Taylor S. Kimball, Glenn E. Sjoden, Meng-Jen (Vince) Wang
Nuclear Science and Engineering | Volume 199 | Number 11 | November 2025 | Pages 1853-1869
Research Article | doi.org/10.1080/00295639.2025.2466139
Articles are hosted by Taylor and Francis Online.
TRi-structural ISOtropic (TRISO) fuel is a promising fuel type for advanced reactor designs because of its greater chemical and mechanical stability compared to traditional fuel rods. However, computational simulation of TRISO-fueled reactors is challenging because of the so-called double heterogeneity structure with inherent small fuel particles in random locations dispersed in moderated compacts, which are dispersed through a reactor core, and the overall large number of fuel particles, which is especially difficult for deterministic codes and simulations. Previously explored few-group methods for simplifying deterministic simulations by homogenizing the fuel particles within a compact induced system eigenvalue errors of up to 5000 pcm.
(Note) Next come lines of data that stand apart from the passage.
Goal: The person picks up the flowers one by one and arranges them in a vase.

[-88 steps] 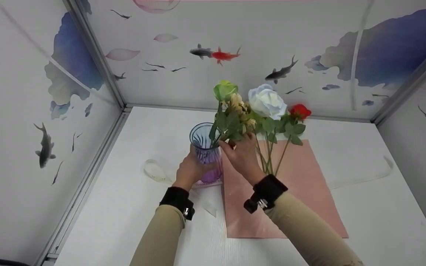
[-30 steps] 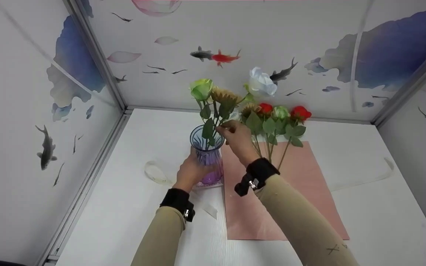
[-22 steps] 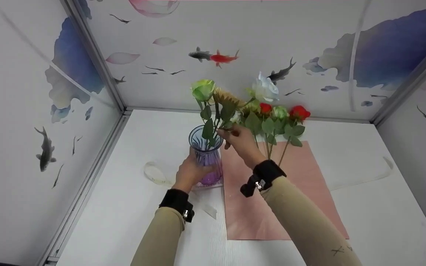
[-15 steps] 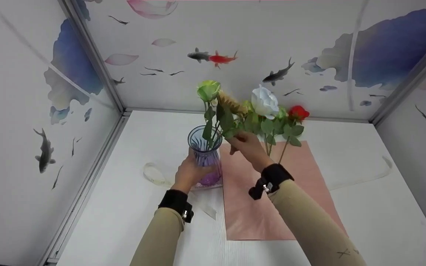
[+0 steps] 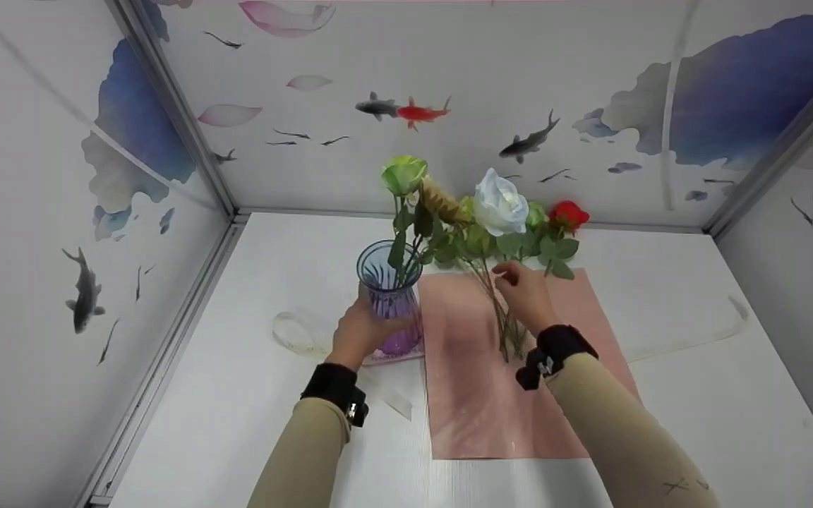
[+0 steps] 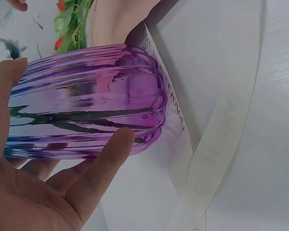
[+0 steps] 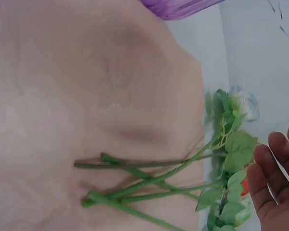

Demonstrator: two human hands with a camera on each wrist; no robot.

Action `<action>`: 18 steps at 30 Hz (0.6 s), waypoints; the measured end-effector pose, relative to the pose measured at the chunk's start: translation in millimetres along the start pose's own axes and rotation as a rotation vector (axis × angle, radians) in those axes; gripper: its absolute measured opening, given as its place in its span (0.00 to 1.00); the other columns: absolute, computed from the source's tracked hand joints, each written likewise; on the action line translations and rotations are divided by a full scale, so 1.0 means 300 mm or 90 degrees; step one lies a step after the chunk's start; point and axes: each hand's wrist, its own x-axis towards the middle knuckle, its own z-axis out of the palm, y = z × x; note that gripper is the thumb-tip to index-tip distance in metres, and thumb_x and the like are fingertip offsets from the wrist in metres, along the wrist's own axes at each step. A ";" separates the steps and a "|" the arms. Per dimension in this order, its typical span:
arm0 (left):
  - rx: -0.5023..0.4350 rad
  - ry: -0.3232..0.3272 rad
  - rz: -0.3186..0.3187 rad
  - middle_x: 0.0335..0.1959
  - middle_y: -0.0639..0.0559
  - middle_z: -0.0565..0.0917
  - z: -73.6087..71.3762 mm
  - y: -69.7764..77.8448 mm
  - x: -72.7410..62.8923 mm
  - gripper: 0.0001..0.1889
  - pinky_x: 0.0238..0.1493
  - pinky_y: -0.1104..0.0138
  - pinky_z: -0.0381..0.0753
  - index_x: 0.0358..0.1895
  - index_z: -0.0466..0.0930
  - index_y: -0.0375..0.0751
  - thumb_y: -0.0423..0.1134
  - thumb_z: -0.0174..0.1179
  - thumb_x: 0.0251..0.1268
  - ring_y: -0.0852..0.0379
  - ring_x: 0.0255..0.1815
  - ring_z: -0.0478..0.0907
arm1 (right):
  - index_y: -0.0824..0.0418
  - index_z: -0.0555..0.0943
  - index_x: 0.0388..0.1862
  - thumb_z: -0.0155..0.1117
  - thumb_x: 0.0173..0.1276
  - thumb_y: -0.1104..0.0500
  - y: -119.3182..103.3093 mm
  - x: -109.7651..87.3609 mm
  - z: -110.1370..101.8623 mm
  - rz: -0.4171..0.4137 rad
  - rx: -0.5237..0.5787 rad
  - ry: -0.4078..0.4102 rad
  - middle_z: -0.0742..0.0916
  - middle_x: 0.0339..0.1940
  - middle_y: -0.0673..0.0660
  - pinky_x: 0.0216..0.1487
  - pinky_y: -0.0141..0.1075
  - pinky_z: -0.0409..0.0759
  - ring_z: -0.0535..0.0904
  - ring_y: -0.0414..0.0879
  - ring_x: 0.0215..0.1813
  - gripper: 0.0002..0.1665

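My left hand (image 5: 364, 330) grips the blue-to-purple ribbed glass vase (image 5: 397, 321); the left wrist view shows thumb and fingers about it and dark stems (image 6: 94, 118) inside. A green rose (image 5: 404, 175) stands in the vase, with a yellow-brown sunflower (image 5: 438, 201) leaning right beside it. The large white rose (image 5: 502, 202) is further right; its stem's lower end is hidden among leaves. Next to the loose stems, my right hand (image 5: 525, 293) is bent loosely. In the right wrist view its fingers (image 7: 265, 185) hold nothing.
Pink wrapping paper (image 5: 470, 402) lies right of the vase, with several flower stems (image 7: 149, 180) on it. A red rose (image 5: 567, 216) lies behind. Pale lettered ribbon (image 6: 221, 130) runs beneath and beside the vase. Printed walls (image 5: 293, 169) enclose the white table (image 5: 223, 395).
My right hand has left the flowers at the vase mouth and moved right, over the loose stems. The white rose has sunk lower since a second ago. My left hand stays on the vase.
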 end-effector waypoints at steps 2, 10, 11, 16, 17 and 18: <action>0.003 -0.005 0.000 0.66 0.35 0.79 0.002 0.005 0.000 0.55 0.61 0.43 0.79 0.78 0.54 0.42 0.60 0.76 0.53 0.36 0.63 0.80 | 0.66 0.80 0.60 0.55 0.78 0.65 0.033 -0.004 -0.019 -0.006 -0.034 0.018 0.85 0.44 0.66 0.41 0.44 0.74 0.77 0.54 0.39 0.16; 0.022 -0.009 0.004 0.66 0.36 0.79 0.009 0.000 0.011 0.55 0.60 0.42 0.79 0.79 0.54 0.44 0.62 0.75 0.53 0.35 0.63 0.80 | 0.71 0.74 0.66 0.50 0.72 0.75 0.160 -0.023 -0.072 -0.025 -0.150 0.012 0.79 0.59 0.72 0.61 0.59 0.76 0.75 0.67 0.61 0.24; 0.022 -0.009 0.004 0.66 0.36 0.79 0.008 -0.001 0.012 0.55 0.60 0.41 0.79 0.78 0.55 0.44 0.62 0.75 0.52 0.35 0.63 0.80 | 0.70 0.73 0.67 0.51 0.71 0.75 0.173 -0.027 -0.074 -0.024 -0.165 0.009 0.77 0.61 0.72 0.62 0.60 0.75 0.73 0.68 0.63 0.26; 0.015 -0.010 0.002 0.66 0.37 0.79 -0.001 -0.003 0.007 0.55 0.61 0.42 0.78 0.77 0.56 0.43 0.61 0.76 0.51 0.37 0.63 0.79 | 0.66 0.68 0.74 0.55 0.71 0.75 0.220 -0.055 -0.068 -0.056 -0.256 -0.004 0.71 0.69 0.72 0.66 0.66 0.69 0.66 0.74 0.69 0.32; 0.014 -0.012 0.000 0.67 0.37 0.79 -0.002 -0.003 0.007 0.55 0.62 0.42 0.78 0.78 0.56 0.43 0.61 0.77 0.51 0.37 0.64 0.79 | 0.65 0.67 0.75 0.55 0.72 0.74 0.227 -0.062 -0.066 -0.068 -0.277 -0.008 0.71 0.70 0.71 0.66 0.67 0.68 0.66 0.74 0.69 0.33; 0.013 -0.011 -0.001 0.67 0.37 0.79 -0.003 -0.003 0.007 0.55 0.62 0.42 0.78 0.78 0.55 0.42 0.60 0.77 0.51 0.37 0.64 0.79 | 0.64 0.66 0.76 0.54 0.73 0.73 0.233 -0.069 -0.064 -0.077 -0.295 -0.013 0.71 0.70 0.71 0.65 0.68 0.68 0.65 0.74 0.69 0.33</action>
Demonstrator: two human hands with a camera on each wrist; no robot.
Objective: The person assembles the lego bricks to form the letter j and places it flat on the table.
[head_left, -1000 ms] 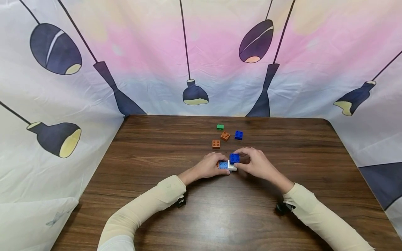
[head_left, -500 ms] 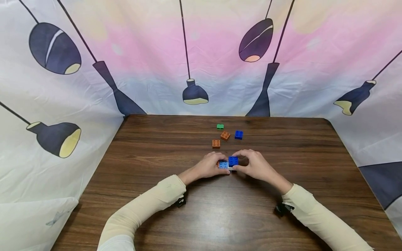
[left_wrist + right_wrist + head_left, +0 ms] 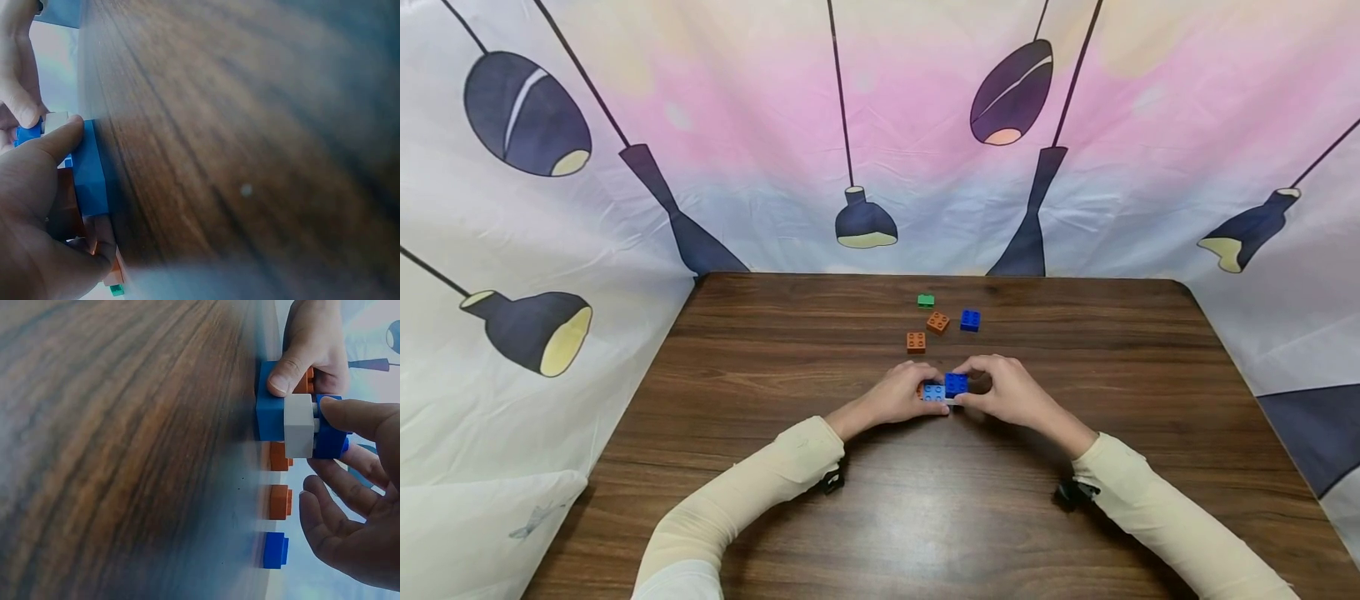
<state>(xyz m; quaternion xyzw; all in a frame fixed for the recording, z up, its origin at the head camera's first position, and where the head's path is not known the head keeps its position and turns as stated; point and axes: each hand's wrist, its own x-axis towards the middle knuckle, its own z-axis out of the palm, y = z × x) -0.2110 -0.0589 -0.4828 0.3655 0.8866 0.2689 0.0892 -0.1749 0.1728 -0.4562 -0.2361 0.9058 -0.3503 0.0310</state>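
Note:
My left hand [image 3: 901,396] grips a small stack of toy building bricks on the table. Its base is a long light-blue brick [image 3: 269,409], with an orange brick [image 3: 65,203] on one end and a white brick [image 3: 299,427] on the other. Between the thumb and fingers of my right hand [image 3: 1007,387] is a dark blue brick [image 3: 956,382]. This brick sits over the white one, and white studs still show in a narrow gap between them in the right wrist view. My left fingers partly hide the orange brick.
Beyond the hands, two orange bricks [image 3: 916,342] [image 3: 937,322], another dark blue brick [image 3: 970,320] and a green brick [image 3: 926,301] lie loose on the wooden table [image 3: 790,333]. A printed cloth [image 3: 760,167] hangs behind the table's far edge.
My right hand has shifted slightly left and toward me, bringing the dark blue brick over the white one, which it now mostly covers in the head view. My left hand keeps its place.

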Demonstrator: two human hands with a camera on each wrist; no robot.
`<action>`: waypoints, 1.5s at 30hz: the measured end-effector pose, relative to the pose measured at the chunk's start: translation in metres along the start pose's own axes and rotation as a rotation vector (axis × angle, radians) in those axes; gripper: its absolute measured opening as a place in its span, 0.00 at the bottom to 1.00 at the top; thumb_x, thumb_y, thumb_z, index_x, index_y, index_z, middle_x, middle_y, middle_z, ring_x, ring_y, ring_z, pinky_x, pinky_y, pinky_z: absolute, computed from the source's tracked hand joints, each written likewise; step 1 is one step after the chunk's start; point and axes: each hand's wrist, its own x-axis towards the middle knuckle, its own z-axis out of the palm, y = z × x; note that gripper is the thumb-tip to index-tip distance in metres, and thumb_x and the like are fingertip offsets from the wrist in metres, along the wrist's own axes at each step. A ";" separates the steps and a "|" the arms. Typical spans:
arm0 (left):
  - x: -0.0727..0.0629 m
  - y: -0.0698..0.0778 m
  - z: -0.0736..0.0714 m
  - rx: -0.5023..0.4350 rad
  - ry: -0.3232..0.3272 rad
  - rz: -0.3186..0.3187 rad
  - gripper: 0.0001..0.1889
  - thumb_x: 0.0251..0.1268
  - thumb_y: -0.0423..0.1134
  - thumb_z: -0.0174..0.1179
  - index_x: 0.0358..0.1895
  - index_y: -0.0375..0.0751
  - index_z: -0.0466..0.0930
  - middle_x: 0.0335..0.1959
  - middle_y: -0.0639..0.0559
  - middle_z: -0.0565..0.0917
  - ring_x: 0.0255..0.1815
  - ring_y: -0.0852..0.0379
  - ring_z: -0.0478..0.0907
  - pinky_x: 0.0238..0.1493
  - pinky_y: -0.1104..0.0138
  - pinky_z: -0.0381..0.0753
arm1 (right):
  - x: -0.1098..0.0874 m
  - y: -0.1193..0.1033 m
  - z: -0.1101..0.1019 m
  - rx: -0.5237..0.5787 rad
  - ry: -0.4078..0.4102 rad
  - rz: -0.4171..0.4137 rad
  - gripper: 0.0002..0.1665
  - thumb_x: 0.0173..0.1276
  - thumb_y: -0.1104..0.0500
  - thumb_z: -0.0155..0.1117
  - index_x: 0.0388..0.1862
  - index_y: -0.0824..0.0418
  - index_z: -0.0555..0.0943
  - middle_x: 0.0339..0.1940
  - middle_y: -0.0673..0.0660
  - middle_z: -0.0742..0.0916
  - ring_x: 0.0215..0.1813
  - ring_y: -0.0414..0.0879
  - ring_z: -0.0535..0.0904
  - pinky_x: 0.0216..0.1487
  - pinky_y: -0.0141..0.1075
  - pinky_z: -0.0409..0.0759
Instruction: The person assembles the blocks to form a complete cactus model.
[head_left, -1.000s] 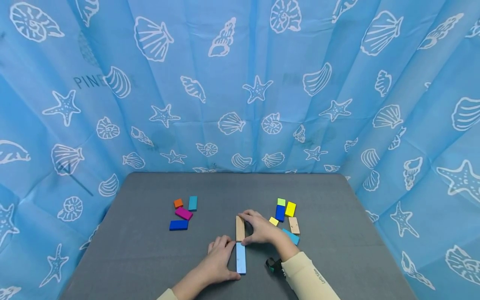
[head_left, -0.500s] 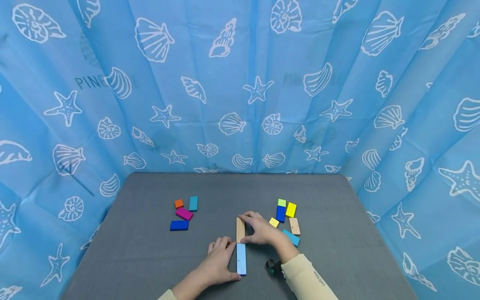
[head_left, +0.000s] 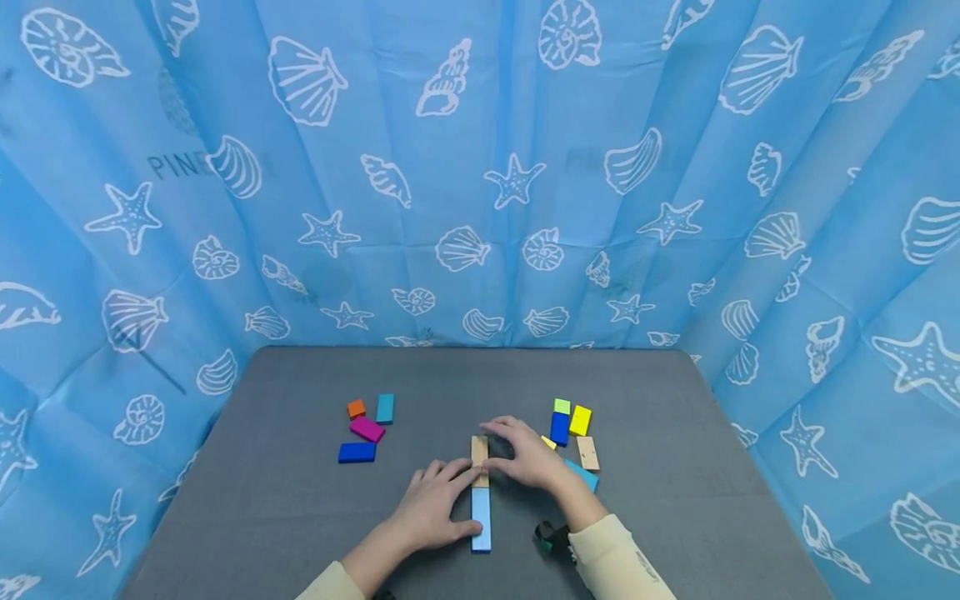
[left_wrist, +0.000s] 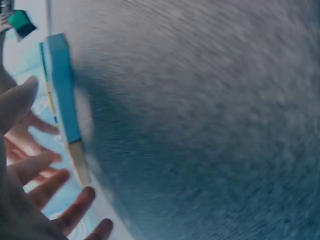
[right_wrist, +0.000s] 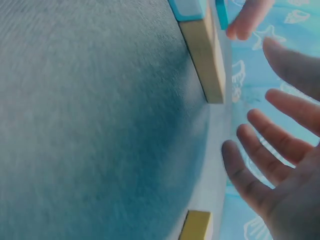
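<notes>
A light blue block [head_left: 481,525] and a natural wood block [head_left: 480,448] lie end to end in a line at the table's middle. My left hand [head_left: 431,508] reaches over this line from the left, fingers spread; its thumb overlaps the light blue block in the head view. In the left wrist view its fingers [left_wrist: 75,210] look extended beside the blocks. My right hand [head_left: 531,456] is at the right of the wood block [right_wrist: 204,60], thumb and fingers apart. The right wrist view shows a gap between its fingers and that block.
Orange, teal, magenta and dark blue [head_left: 357,452] blocks lie at the left of the grey table [head_left: 285,517]. To the right are lime, dark blue, yellow [head_left: 581,420], wood [head_left: 588,453] and light blue blocks. A shell-patterned curtain [head_left: 480,167] surrounds the table's back and sides.
My left hand has come off the light blue block's side and moved forward over the line. My right hand has let go of the wood block, its thumb shifting forward.
</notes>
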 end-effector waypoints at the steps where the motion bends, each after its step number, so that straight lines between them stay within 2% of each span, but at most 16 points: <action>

Here, we present a method of generating group cross sections that preserves the criticality eigenvalue even with a full compact homogenization transformation. Rigorous agreement between continuous energy and multigroup results is still lacking, however, with multigroup criticality eigenvalues incurring an error of ~1000 pcm. This cross-section generation method directly collapses from pointwise ENDF cross-section data to a broad group structure using a very highly detailed (>100 000 energy points) neutron weighting spectrum in the nuclear data processing code NJOY. A typical spectrum for each TRISO fuel particle layer is generated using Monte Carlo (MCNP) tallies in a TRISO unit cell. The cross sections are collapsed using NJOY and formatted using our OJOYU postprocessor. All cross sections for each nuclide are calculated with NJOY in parallel using our Message Passing Interface–enabled ETEN code. Our fuel compact homogenization is accomplished by our HMIX code, which homogenizes using standard group-weighted forward fluxes and material volumes. Comparing the heterogeneous system eigenvalue with the homogenized system eigenvalue using these cross sections, an average error of approximately +100 pcm was seen, with a large decrease in computation time. The difference between continuous energy heterogeneous eigenvalue and multigroup eigenvalue was approximately +1000 pcm for four neutron groups. This cross-section generation method presents a path forward for homogenized TRISO modeling with deterministic or multigroup Monte Carlo methods.